5 – Loud, obnoxious, American

This column appeared in The Daily Pennsylvanian 21 years ago, on 31 January 2000.

Speak up!

Loud, obnoxious – and decidedly American

All I could think was that I’ll never be able to open my mouth in this class again. He was ruining it for me, ruining everything with his grating tone, his blatant rudeness, the patronizing way he kept interrupting other students to correct their opinions

If only he was German or French or Dutch or Spanish, I would have been all right. But he was American. Loud, overbearing, inconsiderate, arrogant and undeniably American.

As much as I wanted to light into him, my tongue was tied by the sudden awareness that my voice and accent would betray me in an instant. It wouldn’t matter what I said, my accent would stamp me just as quickly as his had identified him — and equate us beyond my power of control.

Until that mortifying hour in my critical theory class, surrounded by British students who were —justifiably — looking daggers at this specimen of Americana, I hadn’t realized to what extent language shapes and projects our identity.

It was the first time I had ever been afraid to speak because of how I would be branded by my accent and diction.

The worst of it, though, was the fact that my boorish fellow student could not have been French or German or Korean, or anything but a citizen of the dear old U.S. of A., for the simple reason that no other nation so assiduously fosters such linguistic arrogance.

Whatever his name was, the plaid-shirted Washington, D.C., boy was merely projecting a particularly noxious version of the snobbery of Americans toward anyone who doesn’t speak our language. (Granted, Brits and Americans ostensibly share a language, but the differences in manner and expression are so fundamental as to constitute British and American as two separate entities.)

It is a condescension that is manifested in American language education — or should I say the lack thereof. Some young people are fortunate enough to attend high schools that provide the opportunity to seriously study another language, but more often than not, language courses are viewed as something of a joke.

My own high school experience was with Spanish, a lovely and eminently useful language. However, for all the benefits I would have accrued by actually developing a proficiency in it, I was never given much in the way of an occasion or encouragement to do so.

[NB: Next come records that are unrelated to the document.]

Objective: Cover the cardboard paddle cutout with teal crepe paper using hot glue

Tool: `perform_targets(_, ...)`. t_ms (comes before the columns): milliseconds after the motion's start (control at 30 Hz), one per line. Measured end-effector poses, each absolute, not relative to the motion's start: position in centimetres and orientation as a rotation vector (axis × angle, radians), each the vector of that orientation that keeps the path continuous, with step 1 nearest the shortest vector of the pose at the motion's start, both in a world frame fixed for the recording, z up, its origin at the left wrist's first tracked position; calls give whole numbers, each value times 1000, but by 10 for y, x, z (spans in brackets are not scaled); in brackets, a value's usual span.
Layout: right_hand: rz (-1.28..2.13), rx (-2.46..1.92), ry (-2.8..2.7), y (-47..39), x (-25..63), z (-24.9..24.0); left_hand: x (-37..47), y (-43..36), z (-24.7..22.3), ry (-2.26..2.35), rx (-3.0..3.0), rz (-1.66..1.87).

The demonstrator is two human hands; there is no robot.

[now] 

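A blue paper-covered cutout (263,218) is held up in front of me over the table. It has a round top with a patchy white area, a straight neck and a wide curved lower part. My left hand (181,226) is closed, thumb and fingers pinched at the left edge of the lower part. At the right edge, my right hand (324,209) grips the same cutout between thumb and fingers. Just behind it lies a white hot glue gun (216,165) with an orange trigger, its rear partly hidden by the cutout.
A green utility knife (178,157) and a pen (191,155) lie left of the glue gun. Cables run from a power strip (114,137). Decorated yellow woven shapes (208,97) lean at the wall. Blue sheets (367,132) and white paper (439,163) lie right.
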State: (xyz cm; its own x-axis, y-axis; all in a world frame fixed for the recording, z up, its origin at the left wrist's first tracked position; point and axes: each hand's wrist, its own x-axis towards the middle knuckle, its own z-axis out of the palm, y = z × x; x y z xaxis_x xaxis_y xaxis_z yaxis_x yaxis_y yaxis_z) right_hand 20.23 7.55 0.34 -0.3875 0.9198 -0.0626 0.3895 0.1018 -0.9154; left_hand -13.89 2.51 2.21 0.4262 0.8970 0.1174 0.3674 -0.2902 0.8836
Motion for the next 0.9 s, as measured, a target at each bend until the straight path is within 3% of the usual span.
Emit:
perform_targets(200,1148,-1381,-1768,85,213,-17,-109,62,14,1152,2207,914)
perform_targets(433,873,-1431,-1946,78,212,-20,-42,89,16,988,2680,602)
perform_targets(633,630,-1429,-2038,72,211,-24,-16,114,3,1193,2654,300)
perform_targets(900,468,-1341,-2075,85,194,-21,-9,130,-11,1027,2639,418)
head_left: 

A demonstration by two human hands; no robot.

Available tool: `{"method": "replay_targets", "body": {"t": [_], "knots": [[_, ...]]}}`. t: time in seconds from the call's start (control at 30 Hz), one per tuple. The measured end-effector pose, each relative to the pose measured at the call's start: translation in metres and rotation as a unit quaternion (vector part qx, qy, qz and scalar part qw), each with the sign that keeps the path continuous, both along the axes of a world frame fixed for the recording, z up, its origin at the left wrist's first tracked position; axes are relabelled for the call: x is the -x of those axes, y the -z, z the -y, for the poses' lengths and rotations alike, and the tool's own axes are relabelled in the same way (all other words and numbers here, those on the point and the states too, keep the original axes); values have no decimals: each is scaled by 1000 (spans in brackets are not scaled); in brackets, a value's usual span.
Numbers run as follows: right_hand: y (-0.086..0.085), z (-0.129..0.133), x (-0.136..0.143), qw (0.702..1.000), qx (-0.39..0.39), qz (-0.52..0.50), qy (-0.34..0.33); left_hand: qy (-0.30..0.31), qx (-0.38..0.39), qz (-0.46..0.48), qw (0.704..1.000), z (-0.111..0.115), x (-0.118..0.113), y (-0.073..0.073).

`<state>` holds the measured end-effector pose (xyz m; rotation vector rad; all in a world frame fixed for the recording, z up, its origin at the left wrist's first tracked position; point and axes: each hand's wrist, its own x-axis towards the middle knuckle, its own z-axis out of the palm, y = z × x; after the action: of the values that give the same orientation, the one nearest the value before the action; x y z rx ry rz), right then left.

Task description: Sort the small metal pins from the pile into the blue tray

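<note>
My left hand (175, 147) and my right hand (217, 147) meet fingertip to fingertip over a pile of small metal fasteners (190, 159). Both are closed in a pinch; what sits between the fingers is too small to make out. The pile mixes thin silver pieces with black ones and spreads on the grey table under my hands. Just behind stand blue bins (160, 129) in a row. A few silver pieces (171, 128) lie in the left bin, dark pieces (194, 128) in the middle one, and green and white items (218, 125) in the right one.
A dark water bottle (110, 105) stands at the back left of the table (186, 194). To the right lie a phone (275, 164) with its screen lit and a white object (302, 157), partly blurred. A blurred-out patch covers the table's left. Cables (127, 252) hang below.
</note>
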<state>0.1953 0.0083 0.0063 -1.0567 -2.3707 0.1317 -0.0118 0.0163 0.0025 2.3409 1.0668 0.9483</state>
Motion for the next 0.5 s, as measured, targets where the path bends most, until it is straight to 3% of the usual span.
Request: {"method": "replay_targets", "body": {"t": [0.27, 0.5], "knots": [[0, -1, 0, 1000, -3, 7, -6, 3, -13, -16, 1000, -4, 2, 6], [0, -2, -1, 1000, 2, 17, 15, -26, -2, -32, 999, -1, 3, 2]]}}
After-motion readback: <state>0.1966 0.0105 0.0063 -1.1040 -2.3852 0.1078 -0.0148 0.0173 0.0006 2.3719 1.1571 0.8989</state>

Spanish class was a haphazard affair, a conglomeration of worksheets, flash cards, pop quizzes and lots of goofing off. In my second year, due to lack of funds and interest, it was taught on a semi-volunteer basis by an assortment of half-a-dozen people, some of whom spoke less Spanish than I did (which is saying something indeed). After muddling along with A grades for two years, I moved on to other subjects and was never given reason to use Spanish again.

However, the language problem is a more general one, beyond my own school or secondary education in general. I remember reading over a college application form from the University of Oregon where “foreign language” was merely a suggestion, not even a prerequisite, for study at the university level.

Frighteningly, we’re used to it. No one ever makes a big deal of it—not politicians and not educators, and I imagine parents only rarely. We are conditioned from an early age to regard learning another language as something that may be done, but is never in any way vital.

Sure, it’ll help you get into a better university, but not much else. Or if you wish to go into business, or international law, it might be useful to acquire another language. But the idea that it is a crucial part of educational and social development to partake of another culture through language study simply does not seem to exist in the States.

Hence the arrogance, hence the rudeness, hence the all-too-often-true stereotype of Americans as loud-mouthed, know-it-all morons. Because, you see, we are never forced to identify with another group through the intimate process of acquiring their mode of speech.

“Why should we?,” the argument goes. Everyone speaks English anyway, so why should we learn Spanish or French or what have you? We don’t need to.

Wrong.

We do need to. Not for the sake of mere communication, though.

Learning another language is not about knowing how to ask for directions or tell time or find the loo or order a meal, it is about understanding how to truly identify with someone else. It is about entering into their life through the medium with which we shape our lives – language.

Cila Warncke is a junior English major from Portland, Ore. She is studying abroad in London this semester. Bigmouth Strikes Again appears on Mondays.